22nd Conference on Hydrology

12.1

A new blended global snow product using visible, passive microwave, and scatterometer satellite data

James L. Foster, NASA/GSFC, Greenbelt, MD; and D. K. Hall, J. B. Eylander, G. A. Riggs, E. J. Kim, M. Tedesco, S. V. Nghiem, R. E. J. Kelly, and B. J. Choudhury

The objective is to show the development of a joint U.S. Air Force/NASA blended, global snow product, utilizing Moderate Resolution Imaging Spectroradiometer (MODIS), Advanced Microwave Scanning Radiometer for NASA's Earth Observing System (AMSR-E) passive microwave data, and QuikSCAT scatterometer data. These data are being blended into a single, global, daily, and user-friendly product.
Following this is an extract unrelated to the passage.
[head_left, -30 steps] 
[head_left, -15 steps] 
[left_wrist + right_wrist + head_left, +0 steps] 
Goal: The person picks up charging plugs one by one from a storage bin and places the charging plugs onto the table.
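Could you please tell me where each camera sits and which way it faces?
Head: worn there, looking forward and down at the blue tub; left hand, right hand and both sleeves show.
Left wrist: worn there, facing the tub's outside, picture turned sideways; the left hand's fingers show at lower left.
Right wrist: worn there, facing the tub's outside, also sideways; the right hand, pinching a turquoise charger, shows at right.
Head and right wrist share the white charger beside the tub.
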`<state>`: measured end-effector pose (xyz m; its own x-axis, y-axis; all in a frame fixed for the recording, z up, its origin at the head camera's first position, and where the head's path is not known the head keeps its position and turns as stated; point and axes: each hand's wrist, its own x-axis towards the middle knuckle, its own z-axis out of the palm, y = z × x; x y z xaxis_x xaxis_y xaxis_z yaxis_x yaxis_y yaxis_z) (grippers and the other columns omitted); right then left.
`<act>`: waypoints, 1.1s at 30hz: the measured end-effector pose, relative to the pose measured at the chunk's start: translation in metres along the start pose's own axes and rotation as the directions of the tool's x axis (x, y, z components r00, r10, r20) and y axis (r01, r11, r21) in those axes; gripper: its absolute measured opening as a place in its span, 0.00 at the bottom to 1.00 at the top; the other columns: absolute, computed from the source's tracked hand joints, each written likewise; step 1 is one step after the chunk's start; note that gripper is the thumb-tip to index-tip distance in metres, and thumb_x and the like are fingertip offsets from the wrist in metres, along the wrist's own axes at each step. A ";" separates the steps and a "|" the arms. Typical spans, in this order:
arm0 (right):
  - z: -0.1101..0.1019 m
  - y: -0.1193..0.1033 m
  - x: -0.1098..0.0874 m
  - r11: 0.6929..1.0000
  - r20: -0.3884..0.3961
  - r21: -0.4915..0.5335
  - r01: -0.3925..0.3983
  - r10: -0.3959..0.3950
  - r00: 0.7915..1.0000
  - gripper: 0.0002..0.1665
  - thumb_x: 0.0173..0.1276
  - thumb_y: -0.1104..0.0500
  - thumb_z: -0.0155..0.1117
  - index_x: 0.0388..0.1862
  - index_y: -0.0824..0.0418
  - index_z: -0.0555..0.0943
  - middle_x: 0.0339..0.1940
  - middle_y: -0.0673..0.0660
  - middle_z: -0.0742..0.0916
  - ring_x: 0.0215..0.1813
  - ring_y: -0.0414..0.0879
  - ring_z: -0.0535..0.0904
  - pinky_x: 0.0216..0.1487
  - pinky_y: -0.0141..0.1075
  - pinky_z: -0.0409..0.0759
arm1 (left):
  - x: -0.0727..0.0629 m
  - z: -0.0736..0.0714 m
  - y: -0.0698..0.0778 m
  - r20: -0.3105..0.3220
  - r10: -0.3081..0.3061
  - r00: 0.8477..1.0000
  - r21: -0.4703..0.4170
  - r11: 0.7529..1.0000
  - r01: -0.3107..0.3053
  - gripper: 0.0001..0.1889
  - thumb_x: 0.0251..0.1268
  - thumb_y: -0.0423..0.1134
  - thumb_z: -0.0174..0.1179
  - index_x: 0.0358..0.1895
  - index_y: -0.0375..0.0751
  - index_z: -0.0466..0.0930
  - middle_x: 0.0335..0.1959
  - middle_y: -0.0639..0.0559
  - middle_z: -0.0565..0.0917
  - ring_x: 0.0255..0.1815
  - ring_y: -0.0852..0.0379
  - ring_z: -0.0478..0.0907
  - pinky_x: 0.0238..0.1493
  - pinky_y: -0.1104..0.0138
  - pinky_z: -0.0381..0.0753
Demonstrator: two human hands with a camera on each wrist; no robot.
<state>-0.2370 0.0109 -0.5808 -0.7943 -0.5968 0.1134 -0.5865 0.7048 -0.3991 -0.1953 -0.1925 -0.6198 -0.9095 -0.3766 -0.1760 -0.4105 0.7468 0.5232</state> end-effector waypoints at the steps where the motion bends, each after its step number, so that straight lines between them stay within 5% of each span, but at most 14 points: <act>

The initial blended snow product is an example of data fusion with minimal modeling to expeditiously yield improved snow products, which include snow cover extent, fractional snow cover, onset of snowmelt, and areas of snow cover that are actively melting. Snow products at medium resolution (currently 25 km) are initially validated using data from the northern U.S. and from data gathered in Colorado at Cold Lands Project Experiment (CLPX) sites in 2002 and 2003. The AMSR-E product is especially useful in detecting snow through clouds. However, passive microwave data misses snow in those regions where the snow cover is rather thin, along the margins of the continental snow line and on the lee side of the Rocky Mountains. In these regions, MODIS can map shallow snow cover. Because the confidence for mapping snow cover extent is greater with the visible product than with the microwave product when cloud free MODIS observations are available, they are used as “truth.” The microwave-derived snow cover will be used only in those areas where MODIS is not applicable due to the presence of clouds and darkness. AMSR-E data at 19 GHz (horizontal channel) is used in association with the difference between ascending and descending satellite passes to detect the onset of melt, and QuikSCAT data (14 GHz) are used to map areas of snow that are actively melting. The next step is to include snow water equivalent (SWE) into our blended product. In addition, we are working to improve the resolution of the global daily snow cover and SWE products toward 5 km. We will also incorporate an 89-GHz global snow detection and SWE algorithm into the blended product software.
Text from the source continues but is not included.